The New York Art Gallery: Collectors and Dealers

By: Travia Bell

Some New York art galleries are owned and operated by the collectors and dealers themselves, who exhibit and promote the sell of ethnic and contemporary art of various artists they have encountered, while traveling to different countries.

Often, New York art galleries act as a runway for foreign artists’ careers. Usually, there is a mutual relationship between the artist and the dealer, who acts as a bridge for the artist here, in the United States. Galleries are owned and operated by the collectors and dealers themselves, who exhibit and promote the sell of ethnic and contemporary art from various artists around the world.

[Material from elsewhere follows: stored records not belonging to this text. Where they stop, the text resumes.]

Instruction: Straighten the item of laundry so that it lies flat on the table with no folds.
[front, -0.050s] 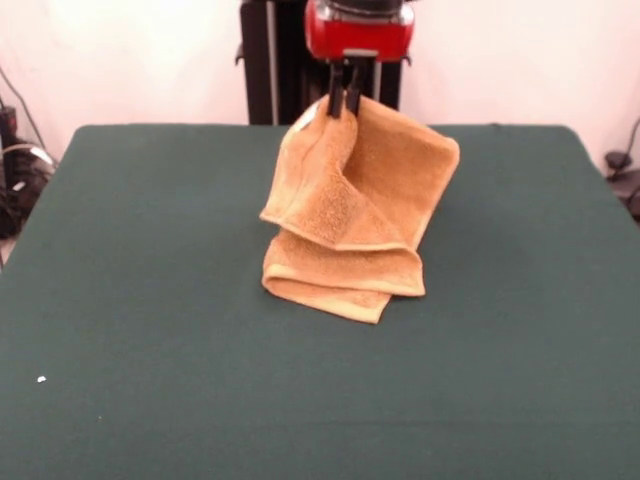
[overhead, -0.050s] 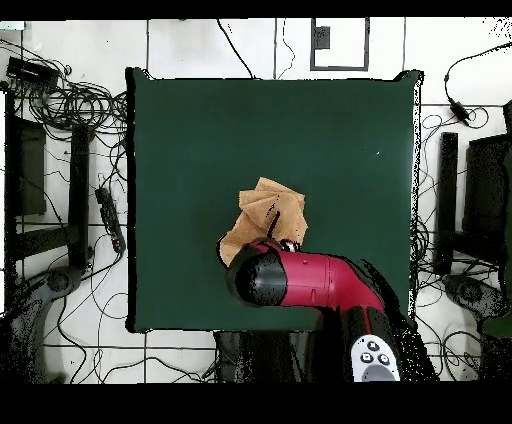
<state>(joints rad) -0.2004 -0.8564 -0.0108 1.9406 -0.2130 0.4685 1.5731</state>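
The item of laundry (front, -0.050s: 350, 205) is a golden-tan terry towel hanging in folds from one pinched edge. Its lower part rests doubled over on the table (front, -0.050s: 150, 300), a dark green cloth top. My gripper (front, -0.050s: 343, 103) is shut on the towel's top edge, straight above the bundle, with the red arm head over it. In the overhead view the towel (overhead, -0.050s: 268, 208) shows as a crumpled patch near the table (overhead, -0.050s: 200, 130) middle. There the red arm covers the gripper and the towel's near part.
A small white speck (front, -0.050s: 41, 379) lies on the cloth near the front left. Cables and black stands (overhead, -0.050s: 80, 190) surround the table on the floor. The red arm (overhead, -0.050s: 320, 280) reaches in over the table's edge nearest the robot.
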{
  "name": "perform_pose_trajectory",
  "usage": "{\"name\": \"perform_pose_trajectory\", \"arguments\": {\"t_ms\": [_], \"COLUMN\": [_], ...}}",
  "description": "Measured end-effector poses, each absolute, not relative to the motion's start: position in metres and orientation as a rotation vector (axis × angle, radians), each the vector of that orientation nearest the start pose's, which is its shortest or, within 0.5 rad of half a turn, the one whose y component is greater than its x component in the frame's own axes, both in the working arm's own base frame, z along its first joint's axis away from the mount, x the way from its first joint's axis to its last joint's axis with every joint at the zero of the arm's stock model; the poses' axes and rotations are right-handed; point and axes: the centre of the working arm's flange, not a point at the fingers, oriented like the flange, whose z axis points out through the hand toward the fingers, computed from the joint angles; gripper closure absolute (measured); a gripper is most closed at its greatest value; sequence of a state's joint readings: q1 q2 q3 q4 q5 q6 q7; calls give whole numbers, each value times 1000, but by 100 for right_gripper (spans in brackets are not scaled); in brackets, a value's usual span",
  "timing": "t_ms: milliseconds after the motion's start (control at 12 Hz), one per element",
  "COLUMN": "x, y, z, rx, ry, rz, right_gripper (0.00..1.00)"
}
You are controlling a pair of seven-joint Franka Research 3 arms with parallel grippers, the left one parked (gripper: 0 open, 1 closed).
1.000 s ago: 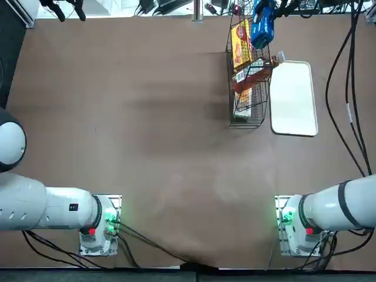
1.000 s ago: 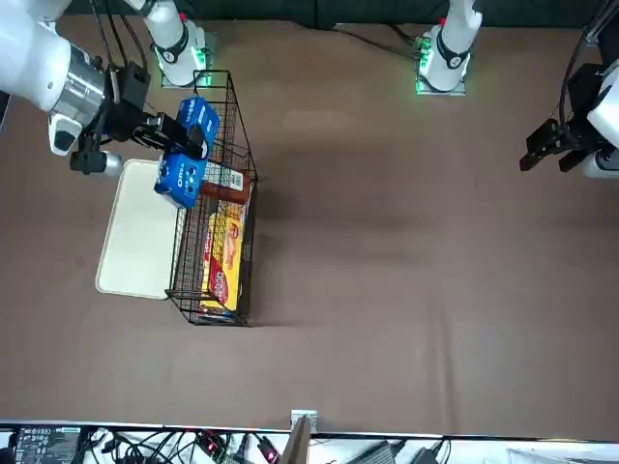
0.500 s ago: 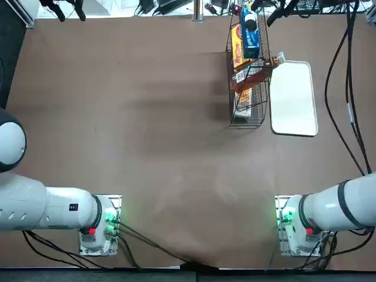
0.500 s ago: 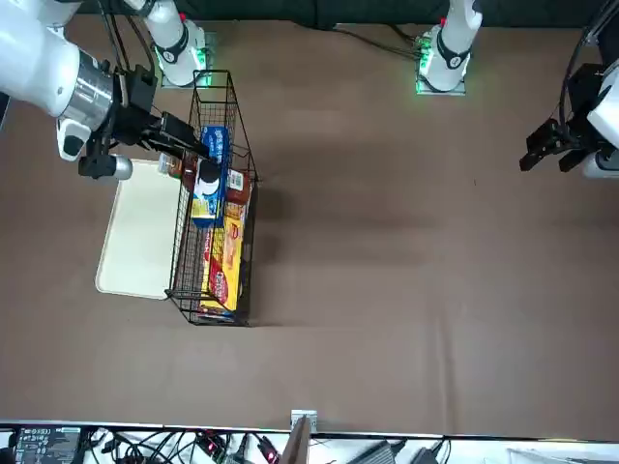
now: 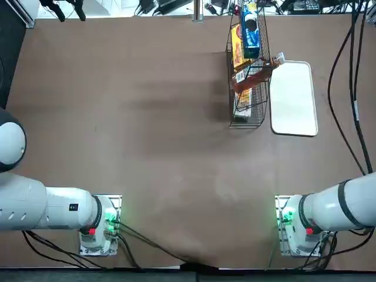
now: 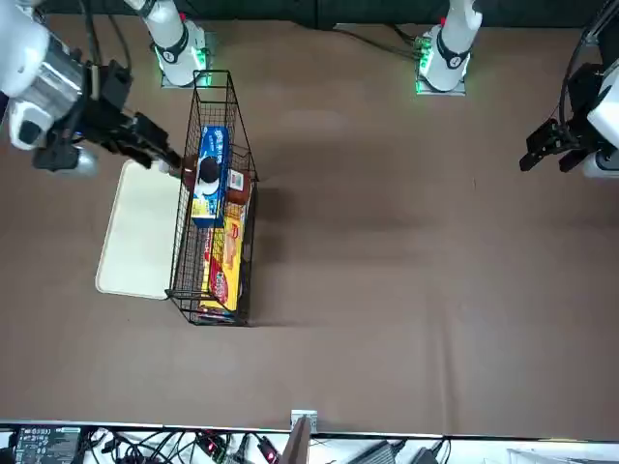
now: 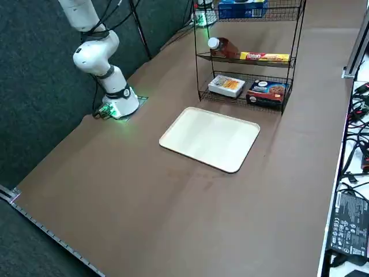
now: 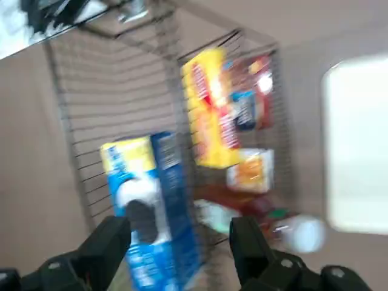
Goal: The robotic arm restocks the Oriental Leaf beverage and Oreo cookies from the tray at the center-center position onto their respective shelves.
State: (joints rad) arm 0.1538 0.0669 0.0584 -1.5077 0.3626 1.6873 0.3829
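Note:
The blue Oreo cookies (image 6: 210, 172) lie on the top tier of the black wire shelves (image 6: 190, 253), also seen as Oreo cookies (image 5: 251, 34) from above and Oreo cookies (image 7: 242, 8) from the side. The Oriental Leaf beverage (image 7: 223, 47) lies on its side on the middle tier, its white cap toward the tray (image 7: 210, 138), which has nothing on it. My right gripper (image 6: 162, 155) hangs open beside the rack's top, over the tray's end, holding nothing. In the wrist view the gripper (image 8: 179, 254) looks down on the Oreo cookies (image 8: 154, 206).
Yellow-and-red packets (image 6: 221, 261) share the middle tier with the bottle. A white box (image 7: 226, 85) and a dark packet (image 7: 265, 90) sit on the bottom tier. Black cables (image 5: 351, 100) trail along the table's right side past the tray.
The gripper let go of the Oreo packet onto the rack's top tier, then drew back from the rack toward the tray side. The packet stays where it was set.

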Motion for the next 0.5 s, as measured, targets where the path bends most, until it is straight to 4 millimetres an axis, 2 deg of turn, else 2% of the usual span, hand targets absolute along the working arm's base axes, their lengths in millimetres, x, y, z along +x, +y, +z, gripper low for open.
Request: {"name": "perform_pose_trajectory", "arguments": {"t_ms": [83, 167, 500], "x": [567, 565, 563], "y": [143, 117, 57], "z": [640, 649, 649], "rx": [-2799, -2882, -3038], "ry": [248, 208, 51], "rz": [-44, -94, -99], "right_gripper": [0, 0, 0]}}
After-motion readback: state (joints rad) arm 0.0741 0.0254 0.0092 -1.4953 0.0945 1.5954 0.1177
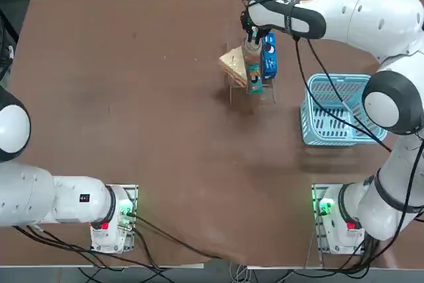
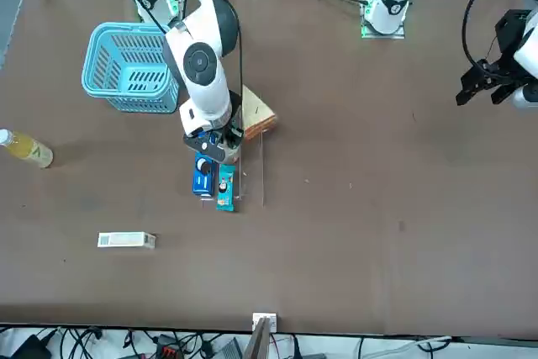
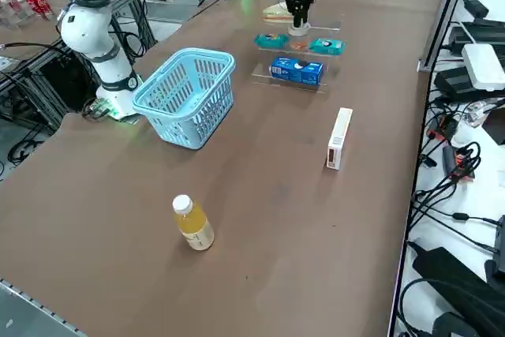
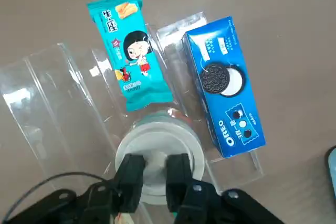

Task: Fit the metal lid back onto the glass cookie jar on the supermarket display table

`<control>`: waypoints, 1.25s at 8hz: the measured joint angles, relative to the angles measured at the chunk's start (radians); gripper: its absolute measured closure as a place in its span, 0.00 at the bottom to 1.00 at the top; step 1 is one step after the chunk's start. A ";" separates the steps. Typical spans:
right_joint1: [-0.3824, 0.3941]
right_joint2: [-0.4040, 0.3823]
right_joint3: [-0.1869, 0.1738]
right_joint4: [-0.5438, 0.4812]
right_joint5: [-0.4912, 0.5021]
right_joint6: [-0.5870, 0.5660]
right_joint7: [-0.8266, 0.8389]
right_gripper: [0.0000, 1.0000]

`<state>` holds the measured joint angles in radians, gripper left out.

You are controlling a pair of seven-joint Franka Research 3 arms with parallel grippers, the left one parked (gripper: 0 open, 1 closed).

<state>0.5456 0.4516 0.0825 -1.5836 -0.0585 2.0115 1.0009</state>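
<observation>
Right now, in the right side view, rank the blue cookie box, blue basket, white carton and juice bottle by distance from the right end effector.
The right end effector hangs at the clear display stand.
1. Blue cookie box: just in front, on the stand.
2. Blue basket: toward the arm's base.
3. White carton: lying near the table's cable-side edge.
4. Juice bottle: lying farthest, nearest the camera.

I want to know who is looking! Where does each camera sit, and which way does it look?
Top: overhead, looking down; both arms' bases show.
Front: across the table, facing the robot; right gripper over the glass cookie jar.
Right side: raised, looking diagonally over the blue basket.
Right wrist: on the arm, looking at its fingers, shut on the metal lid.
Shared: Oreo box and teal packet.
</observation>
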 joint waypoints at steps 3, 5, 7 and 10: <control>0.000 0.000 0.000 -0.007 0.000 0.000 0.000 0.74; 0.002 0.001 0.000 -0.010 -0.001 0.003 0.000 0.74; 0.002 0.000 0.000 -0.011 -0.001 0.003 0.000 0.74; 0.002 0.001 0.000 -0.013 -0.001 0.003 0.000 0.74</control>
<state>0.5476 0.4526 0.0830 -1.5962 -0.0598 2.0146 1.0012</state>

Mr. David Stiffler, Owner of Ethnix Tribal Art Gallery, in Soho, NY, is an anthropologist, who has been collecting and dealing art for more than 20 years. He started out selling ethnic art illegally on the crowded streets of New York City until opening his own gallery 16 years ago. He has been to various countries across the globe, studying different cultures, traditions, and music.

Currently, in his gallery, Mr. Stiffler is showing a collection of molas made by the Kuna women of Panama.

The Kuna women are the indigenous people of Panama; the largest populations of the Kuna live on the San Blas Islands of panama also known as Kuna-land or Kuna-mountain.  “Mostly they are isolated and the Kuna Indians live on islands, the farms are on the mainland” (Stiffler).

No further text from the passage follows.